About this task
Filter the listing below down to the lines containing the word "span".

Information supplied
-*-

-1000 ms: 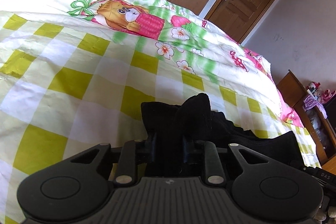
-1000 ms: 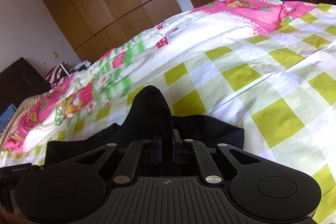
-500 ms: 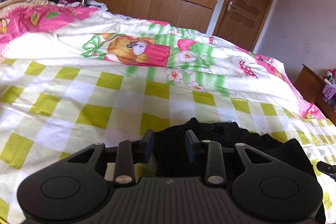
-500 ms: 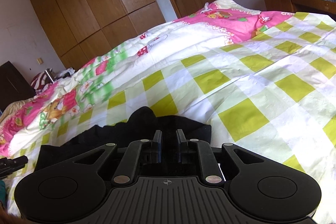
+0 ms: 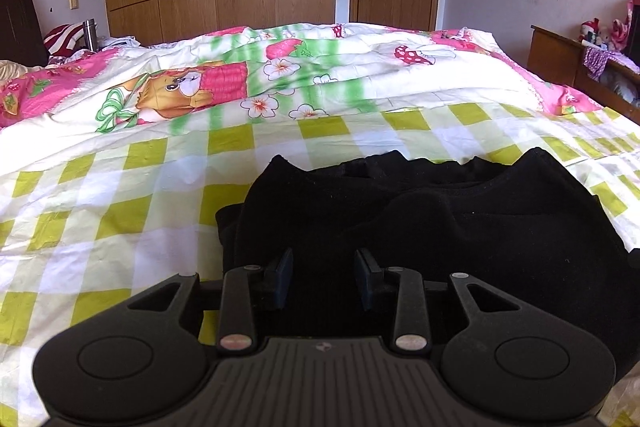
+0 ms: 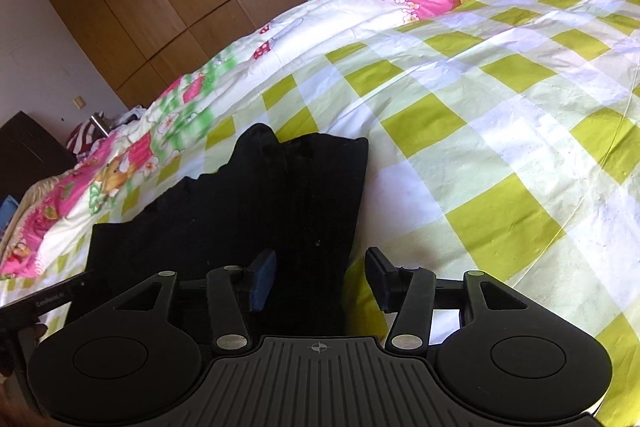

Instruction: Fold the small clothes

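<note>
Both released, left gripper and right gripper overlook black garment on checkered bedsheet.

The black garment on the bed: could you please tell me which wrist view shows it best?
The left wrist view: the black garment spreads across the checked bedspread with its far edge and both upper corners visible. The right wrist view shows only its right-hand part, running under that gripper's open jaws.
</note>
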Demonstrator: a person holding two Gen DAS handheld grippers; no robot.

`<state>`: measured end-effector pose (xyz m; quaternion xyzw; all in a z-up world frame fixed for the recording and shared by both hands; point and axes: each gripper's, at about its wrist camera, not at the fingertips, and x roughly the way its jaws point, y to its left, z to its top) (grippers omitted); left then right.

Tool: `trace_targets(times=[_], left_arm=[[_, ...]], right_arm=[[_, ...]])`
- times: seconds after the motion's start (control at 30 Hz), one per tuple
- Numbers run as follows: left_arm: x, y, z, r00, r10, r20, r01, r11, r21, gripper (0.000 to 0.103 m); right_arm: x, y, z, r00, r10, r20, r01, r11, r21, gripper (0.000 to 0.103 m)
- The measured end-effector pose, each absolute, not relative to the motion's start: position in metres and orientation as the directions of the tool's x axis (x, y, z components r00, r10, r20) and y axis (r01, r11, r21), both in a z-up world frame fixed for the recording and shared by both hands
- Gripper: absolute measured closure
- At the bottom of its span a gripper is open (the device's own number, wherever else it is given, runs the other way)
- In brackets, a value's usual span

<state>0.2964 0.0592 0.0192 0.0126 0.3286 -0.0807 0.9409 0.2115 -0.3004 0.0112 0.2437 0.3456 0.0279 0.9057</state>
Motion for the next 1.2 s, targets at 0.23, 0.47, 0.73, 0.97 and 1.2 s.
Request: trace_targets(times=[0.23,0.47,0.73,0.97,1.2], left_arm=[[0.298,0.060,0.013,0.759,-0.159,-0.631,0.159,0.986,-0.058,0.056],[0.300,0.055,0.002,0.738,-0.141,-0.660,0.163,0.986,-0.028,0.056],[0.251,0.027,0.004,0.687,-0.200,-0.698,0.261,0.965,-0.020,0.056],[0.169,0.003,0.010,0.640,-0.314,-0.701,0.304,0.942,-0.145,0.055],[0.134,0.020,0.023,0.710,-0.264,-0.652,0.151,0.962,-0.226,0.055]], right_arm=[[0.236,-0.300,-0.011,0.702,0.333,-0.630,0.117,0.818,0.563,0.037],[0.242,-0.291,-0.011,0.700,0.353,-0.620,0.135,0.788,0.601,0.073],[0.187,-0.326,0.008,0.656,0.369,-0.659,0.123,0.809,0.575,0.079],[0.139,-0.368,0.013,0.643,0.323,-0.695,0.158,0.832,0.532,0.077],[0.134,-0.360,0.013,0.683,0.276,-0.677,0.159,0.848,0.505,0.070]])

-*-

Result for this exercise
- At the bottom of its span a gripper is open (the device's own number, wherever else it is given, runs the other way)
- In brackets, a value's usual span

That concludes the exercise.